O voto plural: a grande novidade da reforma mobiliária
No passado dia 31 de dezembro, foi publicada em Diário da República a Lei n.º 99-A/2021, que procede à revisão do Código dos Valores Mobiliários (“CVM”) e de um conjunto de legislação respeitante ao setor financeiro.
1. A alteração legislativa em conformidade com as recomendações da OCDE
A Organização para a Cooperação e o Desenvolvimento Económicos (“OCDE”), no Relatório publicado em outubro de 2020, dedicado a mobilizar o mercado de capitais português para o desenvolvimento e o crescimento, recomendava que fossem ponderadas soluções legislativas para promover a cotação de empresas no mercado.

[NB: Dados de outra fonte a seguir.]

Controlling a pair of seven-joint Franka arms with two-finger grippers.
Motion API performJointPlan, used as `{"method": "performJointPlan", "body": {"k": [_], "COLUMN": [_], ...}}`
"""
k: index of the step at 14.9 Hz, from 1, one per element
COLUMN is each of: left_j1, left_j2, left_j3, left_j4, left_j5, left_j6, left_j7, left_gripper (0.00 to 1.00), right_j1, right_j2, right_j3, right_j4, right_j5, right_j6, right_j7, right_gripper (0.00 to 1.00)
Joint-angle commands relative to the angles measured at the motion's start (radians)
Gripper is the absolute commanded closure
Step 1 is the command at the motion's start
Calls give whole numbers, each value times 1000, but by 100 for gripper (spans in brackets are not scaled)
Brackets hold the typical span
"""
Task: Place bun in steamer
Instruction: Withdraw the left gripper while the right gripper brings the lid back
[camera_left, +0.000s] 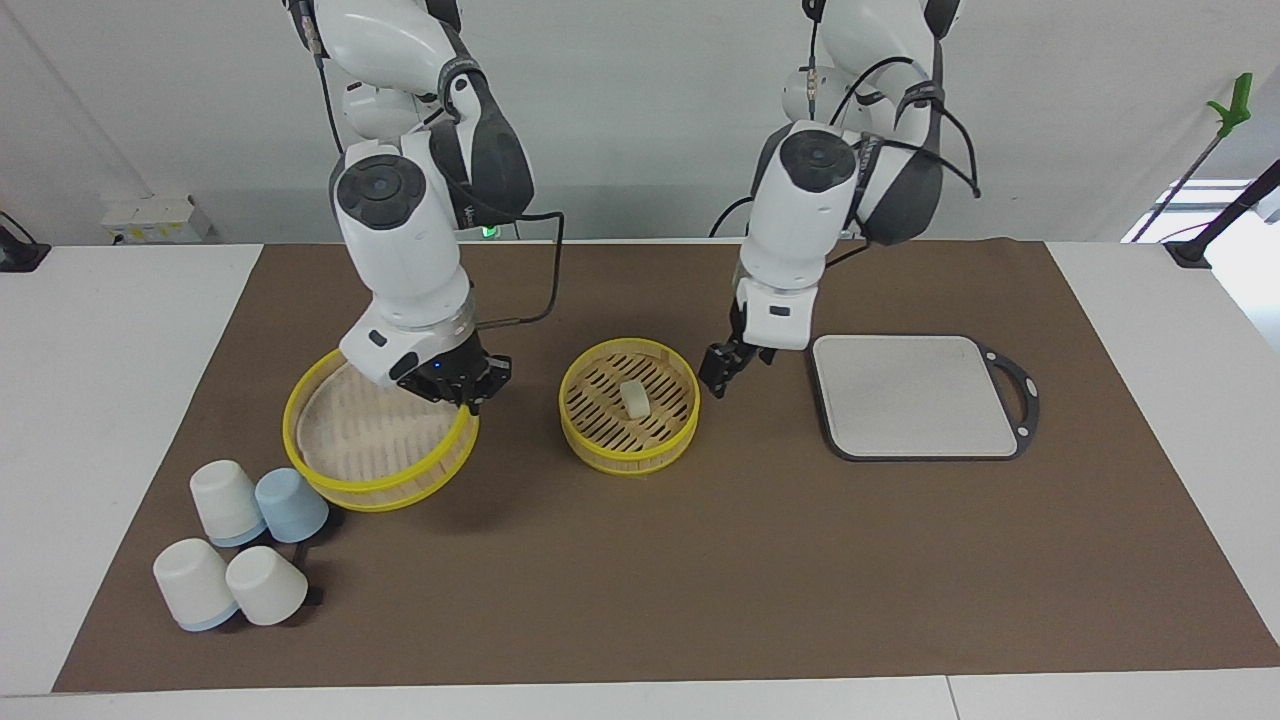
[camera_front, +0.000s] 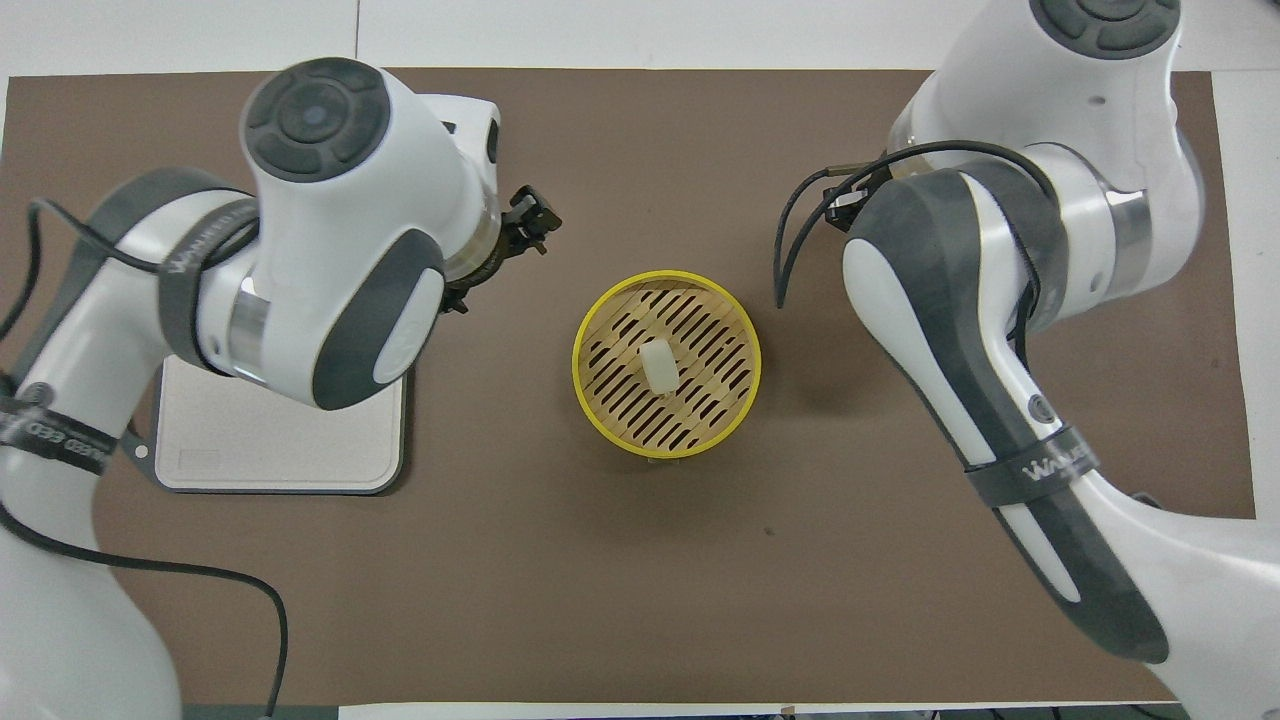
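While the bun (camera_left: 632, 397) lies on the steamer's (camera_left: 629, 446) slatted floor in the facing view, the left gripper (camera_left: 722, 372) hangs empty between steamer and board (camera_left: 915, 395), fingers slightly parted; the right gripper (camera_left: 462, 390) clamps the yellow-rimmed lid (camera_left: 375, 495). Overhead, the bun (camera_front: 659, 365) sits mid-steamer (camera_front: 745, 395).

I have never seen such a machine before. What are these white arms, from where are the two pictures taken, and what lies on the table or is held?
These are two robot arms, each ending in a two-finger gripper. One picture faces the robots from across the table; the other looks down from above their own end.

On the brown mat stands a yellow-rimmed steamer with a small white bun lying in it. The left gripper hangs empty between the steamer and a grey board.

The right gripper grips the rim of a wide yellow-rimmed lid, tilted up above the mat. Four upturned cups stand at the right arm's end of the table.
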Motion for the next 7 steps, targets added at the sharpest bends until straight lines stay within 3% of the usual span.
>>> {"method": "performJointPlan", "body": {"k": [1, 4, 7], "left_j1": [143, 274, 426], "left_j2": [-70, -124, -173], "left_j3": [-15, -13, -13], "left_j4": [-27, -29, -27], "left_j5": [18, 20, 15], "left_j6": [-78, -170, -228], "left_j7": [202, 398, 644], "left_gripper": [0, 0, 0], "right_j1": [92, 207, 311], "right_j2": [-33, 4, 143], "right_j3": [3, 1, 0], "right_j4": [-41, -15, 144], "right_j5": [4, 13, 25], "right_j6": [35, 52, 43], "right_j7": [147, 301, 483], "right_gripper": [100, 100, 100]}}
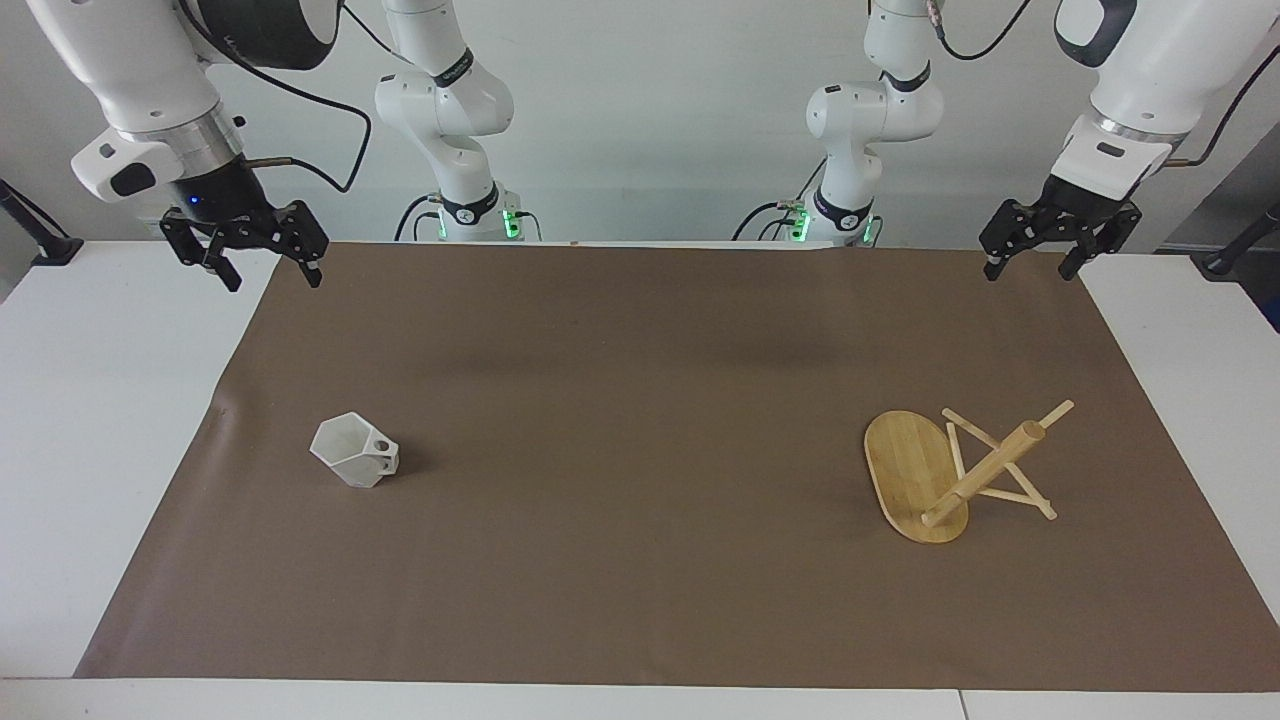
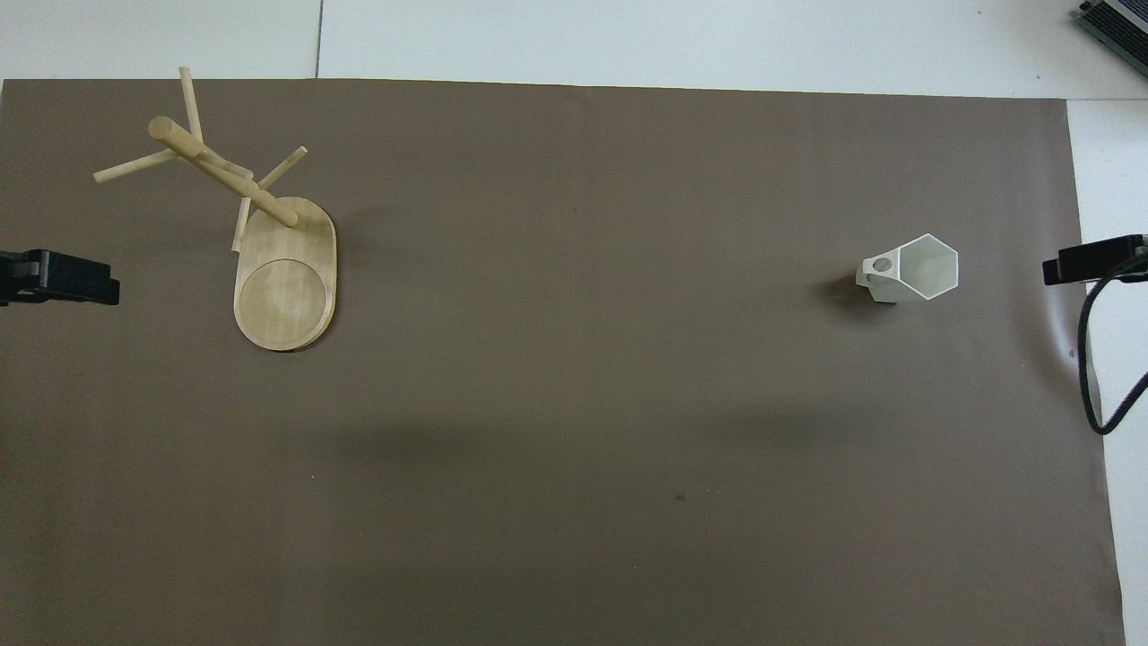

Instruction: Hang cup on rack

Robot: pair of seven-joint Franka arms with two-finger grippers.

Com esse propósito, sugeria, nomeadamente, que fosse assegurada flexibilidade no que diz respeito às estruturas de voto “para dar resposta às preocupações generalizadas dos proprietários e empreendedores portugueses no tocante à perda do controlo das suas empresas”1. O Relatório nota, ainda, que a reduzida dispersão do capital social no mercado poderá estar relacionada com as limitações associadas à implementação de control enhancing mechanisms, como as ações com voto múltiplo2.
Correspondendo à recomendação da OCDE, aditou-se o artigo 21.º-D ao CVM, onde se prevê a possibilidade de criação de categorias de ações com direito de voto plural.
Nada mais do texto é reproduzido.